Rueben Berg, 18 November 2016.

NB: Standing by Tunnerminnerwait and Maulboyheenner is a permanent commemorative marker by artists Brook Andrew and Trent Walter. Commissioned by the City of Melbourne in 2016, following a decade-long community campaign to honour the two Aboriginal freedom fighters from Tasmania who were publicly hung in 1842.

 

August 2017

Brook Andrew (chief investigator) had the opportunity to speak with the American architect, Peter Eisenman in New York. Eisenman was the lead architect for the Memorial to the Murdered Jews of Europe, which was inaugurated in 2005. Located in the centre of Berlin, the memorial consists of the Field of Stelae, 2,711 concrete slabs arranged in a grid pattern ranging in height from 0.2 to 4.7m. Beneath this disorienting structure is an Information Centre that documents the persecution and extermination of European Jewry.

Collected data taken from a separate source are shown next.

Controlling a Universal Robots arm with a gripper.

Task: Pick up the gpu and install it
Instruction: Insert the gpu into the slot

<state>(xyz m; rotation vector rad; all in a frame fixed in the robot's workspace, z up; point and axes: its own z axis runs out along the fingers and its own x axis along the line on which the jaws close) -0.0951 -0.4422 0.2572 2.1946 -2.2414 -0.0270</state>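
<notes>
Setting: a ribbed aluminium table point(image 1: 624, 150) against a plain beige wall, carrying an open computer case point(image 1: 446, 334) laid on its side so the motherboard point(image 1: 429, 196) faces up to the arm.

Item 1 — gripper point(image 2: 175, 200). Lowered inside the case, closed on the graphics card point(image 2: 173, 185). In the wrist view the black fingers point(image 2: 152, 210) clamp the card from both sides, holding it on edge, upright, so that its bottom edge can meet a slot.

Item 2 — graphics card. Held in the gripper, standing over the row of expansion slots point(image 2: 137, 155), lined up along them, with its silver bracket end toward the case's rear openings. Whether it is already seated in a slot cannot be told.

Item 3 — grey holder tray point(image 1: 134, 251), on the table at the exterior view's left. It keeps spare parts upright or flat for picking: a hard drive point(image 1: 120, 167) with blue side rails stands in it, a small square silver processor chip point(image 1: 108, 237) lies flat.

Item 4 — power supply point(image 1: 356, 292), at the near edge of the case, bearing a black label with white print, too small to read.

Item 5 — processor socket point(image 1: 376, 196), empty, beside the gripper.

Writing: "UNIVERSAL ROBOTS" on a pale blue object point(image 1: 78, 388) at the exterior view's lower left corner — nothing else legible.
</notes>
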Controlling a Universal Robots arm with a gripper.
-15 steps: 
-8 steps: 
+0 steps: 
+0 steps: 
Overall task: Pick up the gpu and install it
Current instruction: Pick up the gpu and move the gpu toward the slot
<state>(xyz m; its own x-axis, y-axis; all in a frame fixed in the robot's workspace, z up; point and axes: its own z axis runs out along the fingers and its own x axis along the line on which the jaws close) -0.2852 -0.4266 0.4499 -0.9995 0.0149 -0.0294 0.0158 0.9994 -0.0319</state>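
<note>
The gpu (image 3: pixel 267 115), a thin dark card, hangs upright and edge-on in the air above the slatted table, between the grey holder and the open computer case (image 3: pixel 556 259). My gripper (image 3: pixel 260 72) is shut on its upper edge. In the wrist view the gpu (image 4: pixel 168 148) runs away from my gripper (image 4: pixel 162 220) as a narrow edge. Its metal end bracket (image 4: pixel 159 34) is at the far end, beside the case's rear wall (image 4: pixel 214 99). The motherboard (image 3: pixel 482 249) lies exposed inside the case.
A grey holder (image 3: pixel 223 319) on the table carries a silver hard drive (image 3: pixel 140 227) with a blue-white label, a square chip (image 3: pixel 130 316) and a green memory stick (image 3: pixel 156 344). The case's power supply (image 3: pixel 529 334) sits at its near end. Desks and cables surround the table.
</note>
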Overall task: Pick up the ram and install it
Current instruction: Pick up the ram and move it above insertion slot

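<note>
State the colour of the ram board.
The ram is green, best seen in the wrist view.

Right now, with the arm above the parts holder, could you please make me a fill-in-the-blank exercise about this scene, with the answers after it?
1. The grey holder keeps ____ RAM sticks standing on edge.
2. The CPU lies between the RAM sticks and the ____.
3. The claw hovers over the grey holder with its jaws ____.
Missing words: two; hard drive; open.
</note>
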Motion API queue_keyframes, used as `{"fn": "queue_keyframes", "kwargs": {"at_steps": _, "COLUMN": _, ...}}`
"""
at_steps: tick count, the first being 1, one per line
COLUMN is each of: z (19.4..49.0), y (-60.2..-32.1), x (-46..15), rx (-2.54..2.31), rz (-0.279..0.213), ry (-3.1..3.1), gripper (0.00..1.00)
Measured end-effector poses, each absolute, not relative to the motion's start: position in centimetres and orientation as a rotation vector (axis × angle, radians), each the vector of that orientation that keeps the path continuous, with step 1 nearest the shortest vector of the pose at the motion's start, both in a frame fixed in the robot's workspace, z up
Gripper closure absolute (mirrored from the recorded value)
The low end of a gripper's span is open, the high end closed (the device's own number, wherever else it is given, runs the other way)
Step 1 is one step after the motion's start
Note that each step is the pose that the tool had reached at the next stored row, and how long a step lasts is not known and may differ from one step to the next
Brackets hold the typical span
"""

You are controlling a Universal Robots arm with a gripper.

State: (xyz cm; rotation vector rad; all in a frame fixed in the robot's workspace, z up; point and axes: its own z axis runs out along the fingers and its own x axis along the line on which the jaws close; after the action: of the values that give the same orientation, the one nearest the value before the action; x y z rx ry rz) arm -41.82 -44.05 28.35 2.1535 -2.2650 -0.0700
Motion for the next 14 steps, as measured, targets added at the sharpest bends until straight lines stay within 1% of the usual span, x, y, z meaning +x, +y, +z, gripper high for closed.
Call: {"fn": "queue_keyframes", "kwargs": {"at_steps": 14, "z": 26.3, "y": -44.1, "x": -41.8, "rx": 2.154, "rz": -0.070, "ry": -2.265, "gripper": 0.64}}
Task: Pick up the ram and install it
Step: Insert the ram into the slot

  Memorial to the Murdered Jews, Berlin. Architect: Peter Eisenman. Photograph by Brook Andrew, October 2017.

Memorial to the Murdered Jews, Berlin. Architect: Peter Eisenman. Photograph by Brook Andrew, October 2017.

"My feeling is that a memorial should combine iconic, symbolic and educational functions, and it should be a place, that is, it should deal with everyday life as well as symbolic life, because everyday life is how you become educated.  People in Germany complain that there are food trucks around my memorial.  Well, that’s great, there were no food trucks when the memorial wasn’t there.  Now that there's a memorial, the food trucks are having a fabulous business.  People eat lunch there, people meet there, kids from school come and run around in the memorial.  It's an everyday experience.  To me, the purpose of a memorial is for little Hans to go home to his grandfather, who was in the SS, let's say, and say hey, we had a great field trip today at the Holocaust memorial."